Paper detail

The Illusion of Friendship: Why Generative AI Demands Unprecedented Ethical Vigilance

GenAI systems are increasingly used for drafting, summarisation, and decision support, offering substantial gains in productivity and reduced cognitive load. However, the same natural language fluency that makes these systems useful can also blur the boundary between tool and companion. This boundary confusion may encourage some users to experience GenAI as empathic, benevolent, and relationally persistent. Emerging reports suggest that some users may form emotionally significant attachments to conversational agents, in some cases with harmful consequences, including dependency and impaired judgment. This paper develops a philosophical and ethical argument for why the resulting illusion of friendship is both understandable and can be ethically risky. Drawing on classical accounts of friendship, the paper explains why users may understandably interpret sustained supportive interaction as friend like.
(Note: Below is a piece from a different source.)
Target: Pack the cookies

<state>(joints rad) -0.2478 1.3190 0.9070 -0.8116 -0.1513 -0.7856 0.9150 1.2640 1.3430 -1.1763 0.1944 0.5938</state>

It then advances a counterargument that despite relational appearances, GenAI lacks moral agency: consciousness, intention, and accountability and therefore does not qualify as a true friend. To demystify the illusion, the paper presents a mechanism level explanation of how transformer based GenAI generates responses often producing emotionally resonant language without inner states or commitments. Finally, the paper proposes a safeguard framework for safe and responsible GenAI use to reduce possible anthropomorphic cues generated by the GenAI systems. The central contribution is to demystify the illusion of friendship and explain the computational background so that we can shift the emotional attachment with GenAI towards necessary human responsibility and thereby understand how institutions, designers, and users can preserve GenAI's benefits while mitigating over reliance and emotional misattribution.